Alternative epidemic indicators for COVID-19: a model-based assessment of COVID-19 mortality ascertainment in three settings with incomplete death registration systems (preprint)

Not all COVID-19 deaths are officially reported and, particularly in low-income and humanitarian settings the magnitude of such reporting gaps remain sparsely characterised. Alternative data sources, including burial site worker reports, satellite imagery of cemeteries and social-media-conducted surveys of infection, may offer solutions. By merging these data with independently conducted, representative serological studies within a mathematical modelling framework, we aim to better understand the range of under-reporting using the example of three major cities: Addis Ababa (Ethiopia), Aden (Yemen) and Khartoum (Sudan) during 2020. We estimate 69% - 100%, 0.8% - 8.0% and 3.0% - 6.0% of COVID-19 deaths were reported in these three settings, respectively. In future epidemics, and in settings where vital registrations systems are absent or limited, using multiple alternative data sources could provide critically-needed, improved estimates of epidemic impact. However, ultimately, functioning vital registration systems are needed to ensure that, in contrast to COVID-19, the impact of future pandemics or other drivers of mortality are reported and understood worldwide.

Estimating long-term vaccine effectiveness against SARS-CoV-2 variants: a model-based approach (preprint)

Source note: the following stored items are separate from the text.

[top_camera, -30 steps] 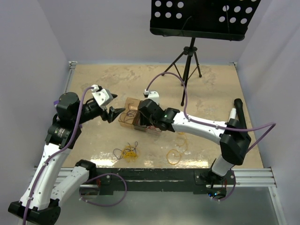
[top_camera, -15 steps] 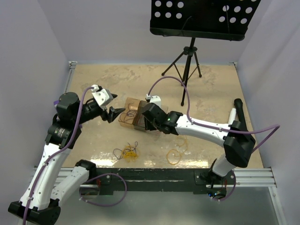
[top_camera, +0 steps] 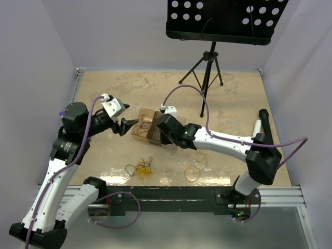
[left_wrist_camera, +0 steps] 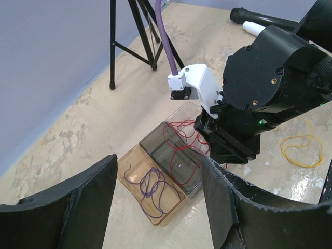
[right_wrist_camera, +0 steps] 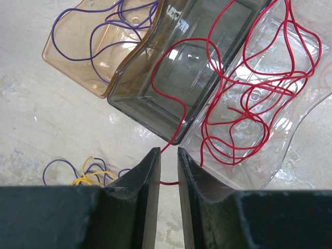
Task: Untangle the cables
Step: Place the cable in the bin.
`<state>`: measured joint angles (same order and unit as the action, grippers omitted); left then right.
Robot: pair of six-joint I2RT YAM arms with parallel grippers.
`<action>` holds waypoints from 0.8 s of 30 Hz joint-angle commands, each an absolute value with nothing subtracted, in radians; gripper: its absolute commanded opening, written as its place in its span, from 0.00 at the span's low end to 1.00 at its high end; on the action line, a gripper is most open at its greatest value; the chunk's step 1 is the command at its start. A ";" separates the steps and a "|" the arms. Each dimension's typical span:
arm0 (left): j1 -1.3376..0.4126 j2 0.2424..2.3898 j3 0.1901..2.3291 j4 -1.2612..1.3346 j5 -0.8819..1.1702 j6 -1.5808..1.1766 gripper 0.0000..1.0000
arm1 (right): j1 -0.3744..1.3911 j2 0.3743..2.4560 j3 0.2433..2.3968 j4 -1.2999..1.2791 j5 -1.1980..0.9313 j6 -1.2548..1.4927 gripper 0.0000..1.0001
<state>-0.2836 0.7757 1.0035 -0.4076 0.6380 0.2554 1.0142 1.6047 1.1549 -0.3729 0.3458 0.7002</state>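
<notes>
Three small trays sit side by side mid-table: amber (right_wrist_camera: 67, 49), grey (right_wrist_camera: 171, 78) and clear (right_wrist_camera: 290, 119). A purple cable (right_wrist_camera: 104, 31) lies in the amber tray. Red cable (right_wrist_camera: 244, 104) is coiled in the clear tray, loops across the grey tray and trails over its edge onto the table between my right fingertips. My right gripper (right_wrist_camera: 168, 153) hovers over the trays' near edge, jaws only narrowly apart, gripping nothing. A tangle of yellow, orange and purple cables (top_camera: 141, 168) lies nearer the front. My left gripper (top_camera: 126, 117) is wide open and empty, raised left of the trays (left_wrist_camera: 150, 199).
Two loose yellow loops (top_camera: 193, 173) (top_camera: 202, 155) lie right of the tangle. A black tripod stand (top_camera: 207, 67) with a perforated desk stands at the back. A black and white microphone (top_camera: 259, 124) lies at the right.
My right wrist has shifted slightly right and nearer, with the elbow swinging right. The left arm has not moved.
</notes>
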 commanded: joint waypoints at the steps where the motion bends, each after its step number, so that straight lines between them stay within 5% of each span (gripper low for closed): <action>1: -0.285 0.764 1.028 -0.402 0.623 0.282 0.70 | 1.019 1.592 1.141 -0.367 0.350 0.721 0.30; 7: -0.285 0.761 1.014 -0.393 0.634 0.279 0.70 | 1.019 1.488 1.077 -0.385 0.376 0.785 0.50; 24: -0.285 0.759 1.025 -0.397 0.624 0.281 0.70 | 1.019 1.440 0.888 -0.088 0.238 1.081 0.50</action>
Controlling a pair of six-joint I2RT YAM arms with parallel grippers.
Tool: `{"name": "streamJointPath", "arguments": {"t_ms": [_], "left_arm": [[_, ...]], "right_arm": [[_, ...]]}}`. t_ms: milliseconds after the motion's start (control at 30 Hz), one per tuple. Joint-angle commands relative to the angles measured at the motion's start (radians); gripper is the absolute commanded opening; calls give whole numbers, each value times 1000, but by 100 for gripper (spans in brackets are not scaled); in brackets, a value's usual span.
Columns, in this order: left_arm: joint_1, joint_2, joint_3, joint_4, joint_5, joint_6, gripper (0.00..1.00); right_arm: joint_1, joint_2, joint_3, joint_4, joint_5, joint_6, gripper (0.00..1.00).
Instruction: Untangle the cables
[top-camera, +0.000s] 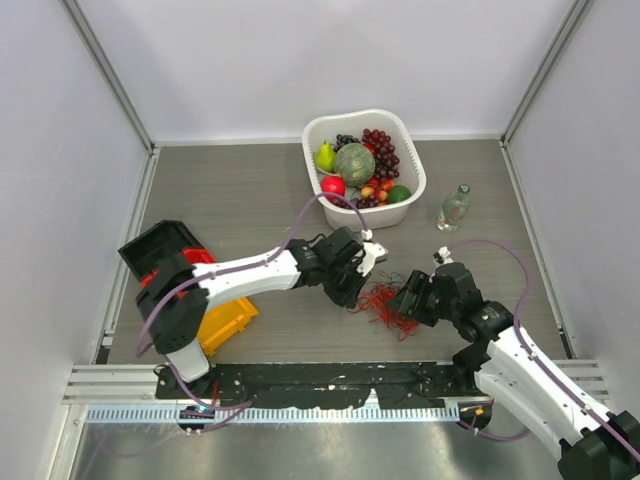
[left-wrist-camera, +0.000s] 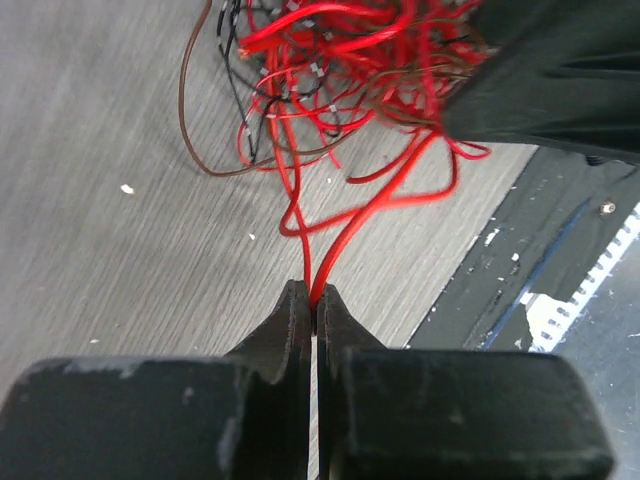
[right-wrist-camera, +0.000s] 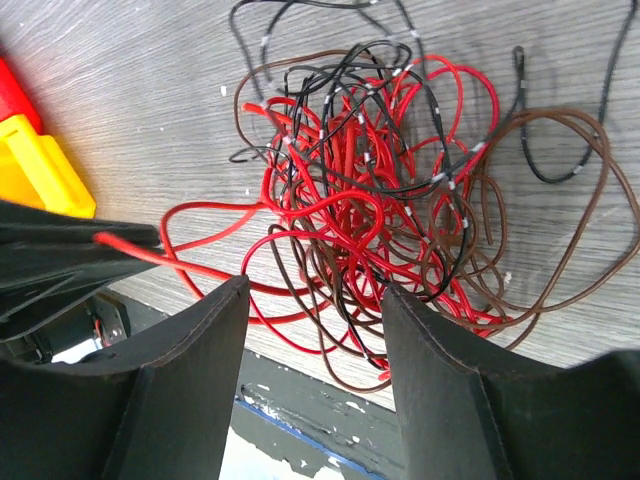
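- A black plastic bin (top-camera: 160, 245) stands at the far left of the grey wood-grain table (top-camera: 250, 190). A yellow plastic box (top-camera: 228, 322) lies just beside it, partly hidden under the left arm.
- The left gripper (left-wrist-camera: 313, 300) reaches in from the left. Its two black fingers are pressed together on a loop of red wire. The two strands of this loop enter the jaws side by side.
- A white plastic basket (top-camera: 412, 200) full of fruit sits at the back of the table, behind the two grippers.
- The tangled bundle of thin red, brown and black wire cables (top-camera: 388, 308) lies on the table near its front edge, between the two grippers.
- In the top view the bundle is a little longer from upper left to lower right.
- The pinched red loop leaves the bundle as a tail and points straight toward the left gripper.
- In the right wrist view, wide brown loops (right-wrist-camera: 560, 210) spread out from the red mass on the opposite side.
- The right gripper (right-wrist-camera: 315, 300) is at the right edge of the bundle with its fingers wide apart. Cables show between the fingers, but I cannot tell if the fingers touch them.
- A clear bottle (top-camera: 454, 207) stands upright to the right of the basket, well apart from the cables.
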Motion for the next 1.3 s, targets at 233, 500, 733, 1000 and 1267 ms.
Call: {"name": "streamJointPath", "arguments": {"t_ms": [233,500,733,1000,1267], "left_arm": [[-6,-520,-180,352,80,97,0],[-7,-587,-114,385,123,-8,0],[-6,-616,52,388,-142,-166,0],[-4,-507,248,253,-350,-193,0],[2,-472,332,305,-270,-246,0]], "right_arm": [[40,103,-35,290,-105,18,61],[86,291,12,400,43,35,59],[85,301,101,169,408,-57,59],[152,215,439,-190,548,-156,59],[198,57,212,310,-4,-83,62]]}}
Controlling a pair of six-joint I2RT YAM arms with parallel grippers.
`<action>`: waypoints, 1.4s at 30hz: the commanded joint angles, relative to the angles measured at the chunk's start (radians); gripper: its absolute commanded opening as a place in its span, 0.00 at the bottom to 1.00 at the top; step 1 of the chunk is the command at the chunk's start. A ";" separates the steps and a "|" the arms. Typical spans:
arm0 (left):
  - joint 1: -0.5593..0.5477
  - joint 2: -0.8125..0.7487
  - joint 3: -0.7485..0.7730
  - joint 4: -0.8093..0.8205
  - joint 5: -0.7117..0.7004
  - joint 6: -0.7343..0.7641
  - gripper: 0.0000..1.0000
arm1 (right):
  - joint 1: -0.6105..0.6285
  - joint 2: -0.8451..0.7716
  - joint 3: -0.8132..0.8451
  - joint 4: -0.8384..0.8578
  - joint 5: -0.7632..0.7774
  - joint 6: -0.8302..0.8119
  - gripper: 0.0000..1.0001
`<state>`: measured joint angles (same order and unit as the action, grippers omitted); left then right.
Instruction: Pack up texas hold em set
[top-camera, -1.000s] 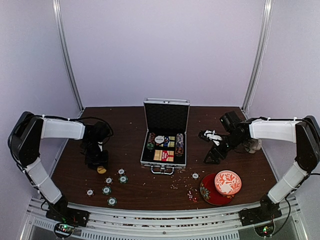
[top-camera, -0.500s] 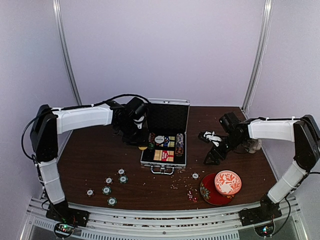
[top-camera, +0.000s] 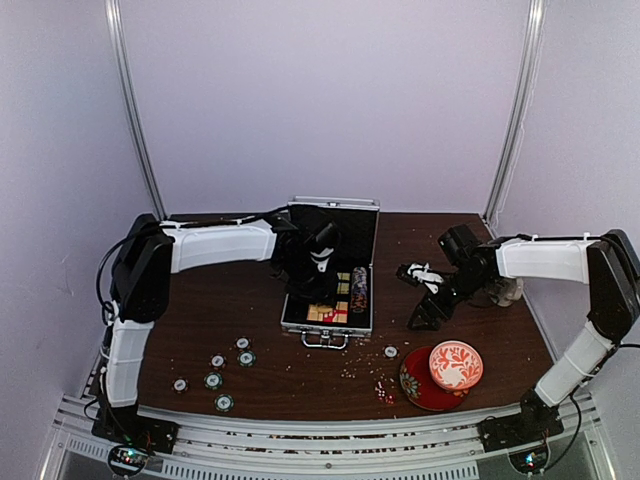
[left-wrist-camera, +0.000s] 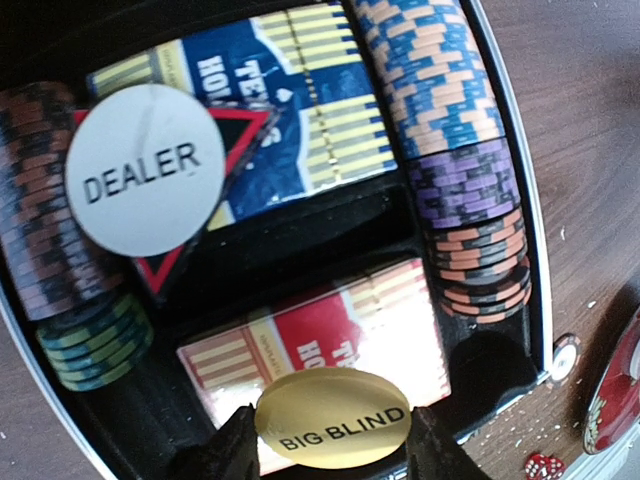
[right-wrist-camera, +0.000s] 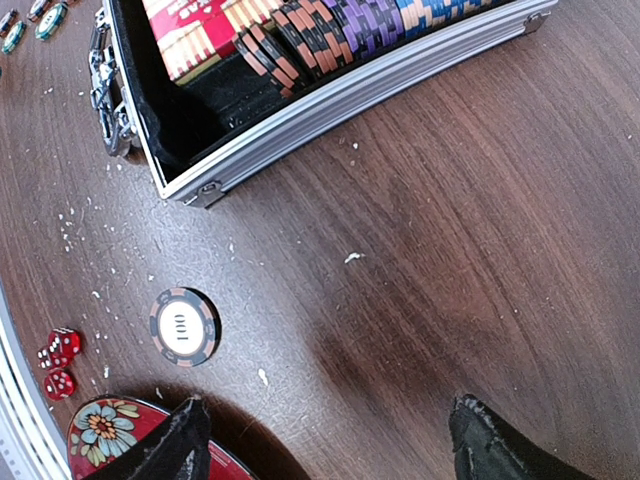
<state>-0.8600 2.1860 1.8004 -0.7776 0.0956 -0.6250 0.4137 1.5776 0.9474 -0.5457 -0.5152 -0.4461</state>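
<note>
The silver briefcase (top-camera: 327, 328) stands open mid-table, lid up, with rows of chips, a white DEALER button (left-wrist-camera: 145, 170) and a red card box (left-wrist-camera: 330, 325) inside. My left gripper (top-camera: 318, 272) hovers over the case, shut on a gold BIG BLIND button (left-wrist-camera: 333, 418) held by its edges above the red card box. Right of the case, just above the wood, my right gripper (top-camera: 428, 312) stands open and holds nothing. One loose 100 chip (right-wrist-camera: 183, 327) and tiny red dice (right-wrist-camera: 58, 362) lie near it. Several green-and-white chips (top-camera: 213, 380) lie front left.
A red-and-white patterned bowl (top-camera: 456, 364) sits on a red saucer (top-camera: 415, 388) at the front right, close to my right gripper's finger. A pale mug (top-camera: 508, 291) stands behind the right arm. White crumbs are scattered over the dark wood.
My left arm has swung from the table's left side to above the open case, carrying the gold button. The right arm has not moved.
</note>
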 joint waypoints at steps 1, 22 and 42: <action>-0.013 0.045 0.051 0.011 0.034 0.022 0.49 | 0.002 0.006 0.022 -0.008 0.007 -0.003 0.83; -0.024 0.010 0.026 -0.026 -0.019 0.066 0.61 | 0.002 -0.009 0.045 -0.027 0.012 0.005 0.84; 0.127 -0.644 -0.745 0.566 -0.309 0.366 0.70 | 0.378 -0.022 0.172 -0.212 0.169 -0.107 0.57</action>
<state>-0.8341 1.5929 1.0943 -0.4244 -0.1719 -0.3782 0.7132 1.5181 1.1034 -0.6998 -0.4381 -0.4999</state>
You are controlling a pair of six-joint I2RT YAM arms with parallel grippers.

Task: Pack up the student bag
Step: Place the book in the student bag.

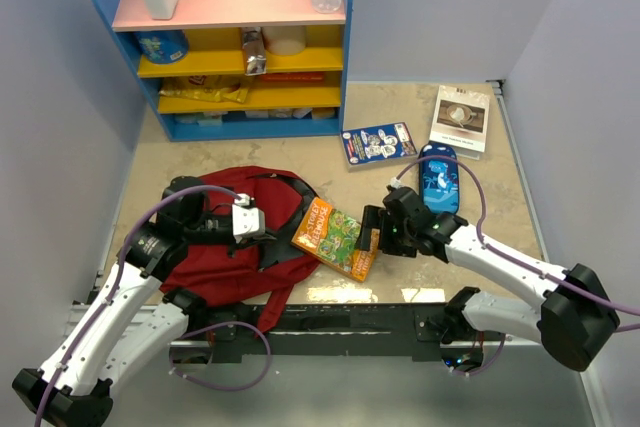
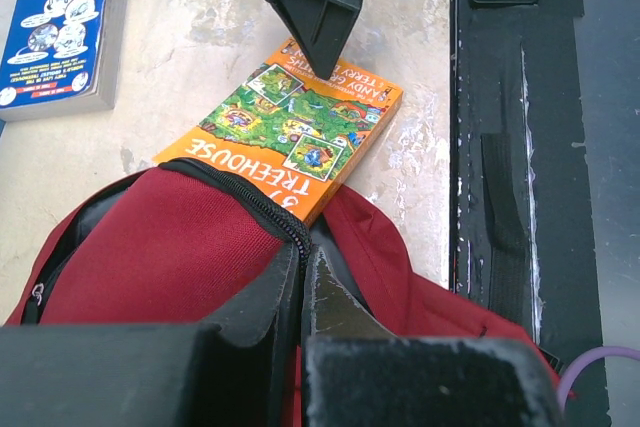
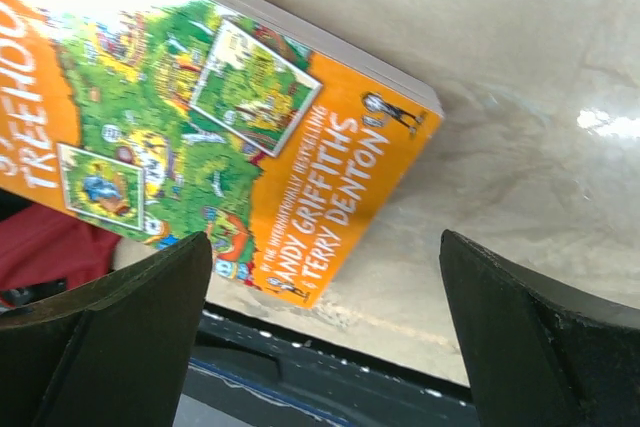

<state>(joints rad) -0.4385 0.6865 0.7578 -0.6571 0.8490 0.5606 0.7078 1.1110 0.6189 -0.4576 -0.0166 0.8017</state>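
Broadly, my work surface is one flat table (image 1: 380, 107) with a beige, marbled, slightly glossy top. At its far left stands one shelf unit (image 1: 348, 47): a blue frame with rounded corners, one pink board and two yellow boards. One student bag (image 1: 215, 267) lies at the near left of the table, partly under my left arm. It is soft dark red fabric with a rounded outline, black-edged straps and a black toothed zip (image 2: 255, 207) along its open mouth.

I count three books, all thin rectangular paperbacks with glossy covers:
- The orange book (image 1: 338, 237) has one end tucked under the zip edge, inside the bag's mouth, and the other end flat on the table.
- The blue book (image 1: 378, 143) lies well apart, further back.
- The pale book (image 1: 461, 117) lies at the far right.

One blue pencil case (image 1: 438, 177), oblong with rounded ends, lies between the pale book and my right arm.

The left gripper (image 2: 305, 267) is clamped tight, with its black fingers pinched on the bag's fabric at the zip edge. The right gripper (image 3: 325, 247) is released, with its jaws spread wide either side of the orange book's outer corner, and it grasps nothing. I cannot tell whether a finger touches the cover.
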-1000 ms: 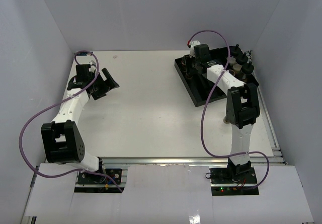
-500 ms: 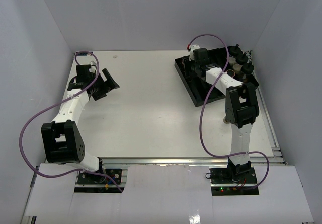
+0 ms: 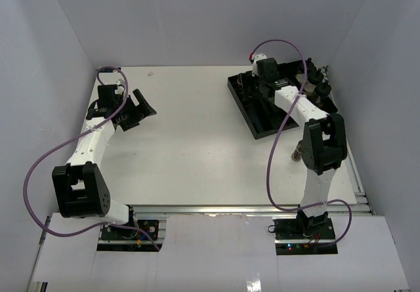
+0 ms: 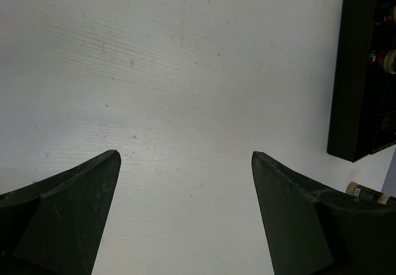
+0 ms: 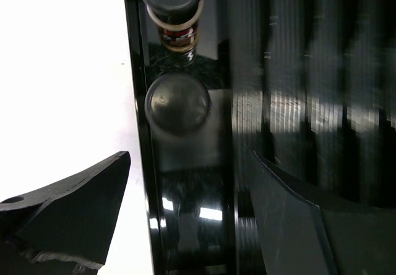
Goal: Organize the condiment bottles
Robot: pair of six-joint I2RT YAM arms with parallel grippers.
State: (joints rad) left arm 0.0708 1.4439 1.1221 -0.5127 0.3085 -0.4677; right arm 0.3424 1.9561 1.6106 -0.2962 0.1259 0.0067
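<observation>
In the right wrist view two condiment bottles stand in the left slot of the black tray (image 5: 139, 182). The nearer one (image 5: 178, 102) shows its black cap from above, and the farther one (image 5: 173, 6) has a red label. My right gripper (image 5: 190, 157) is open just short of the nearer bottle and touches nothing. One finger is over the white table and the other over the tray. From above, that gripper (image 3: 257, 82) hovers at the tray's (image 3: 262, 125) far end. My left gripper (image 4: 184, 154) is open over bare table at the far left (image 3: 134, 108).
More black-capped bottles (image 3: 316, 82) stand on the table behind the tray at the back right. One bottle (image 4: 365, 191) lies on the table near the tray's corner (image 4: 352, 145). White walls close the table at the left, back and right.
My right gripper's jaws have opened over the tray's left slot, and that arm's elbow has swung a little to the right. The left arm has not moved.
</observation>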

With the ongoing evolution of the SARS-CoV-2 virus, variant-adapted vaccines are likely to be required. Given the challenges of conducting clinical trials against a background of widespread infection-induced immunity, updated vaccines are likely to be adopted based on immunogenicity data. We extended a modelling framework linking immunity levels and protection and fitted the model to vaccine effectiveness data from England for three vaccines (Oxford/AstraZeneca AZD1222, Pfizer-BioNTech BNT162b2, Moderna mRNA-1273) and two variants (Delta and Omicron) to predict longer-term effectiveness against mild disease, hospitalisation and death. We use these model fits to predict the effectiveness of the Moderna bivalent vaccine (mRNA1273.214) against the Omicron variant using immunogenicity data. Our results suggest sustained protection against hospitalisation and death from the Omicron variant over the first six months following boosting with the monovalent vaccines but a gradual waning to moderate protection after 1 year (median predicted vaccine effectiveness at 1 year in 65+ age group: AZD1222 38.9%, 95% CrI 31.8%-46.8%; BNT162b2 53.3%, 95% CrI 49.1%-56.9%; mRNA-1273 60.0%, 95% CrI 56.0%-63.6%). Furthermore, we predict almost complete loss of protection against mild disease over this period (mean predicted effectiveness at 1 year 7.8% for AZD1222, 13.2% for BNT162b2 and 16.7% for mRNA-1273). Switching to a second booster with the bivalent mRNA1273.214 vaccine against Omicron BA.1/2 is predicted to prevent nearly twice as many hospitalisations and deaths over a 1-year period compared to administering a second booster with the monovalent mRNA1273 vaccine. Ongoing production and administration of variant-specific vaccines are therefore likely to play an important role in protecting against severe outcomes from the ongoing circulation of SARS-CoV-2.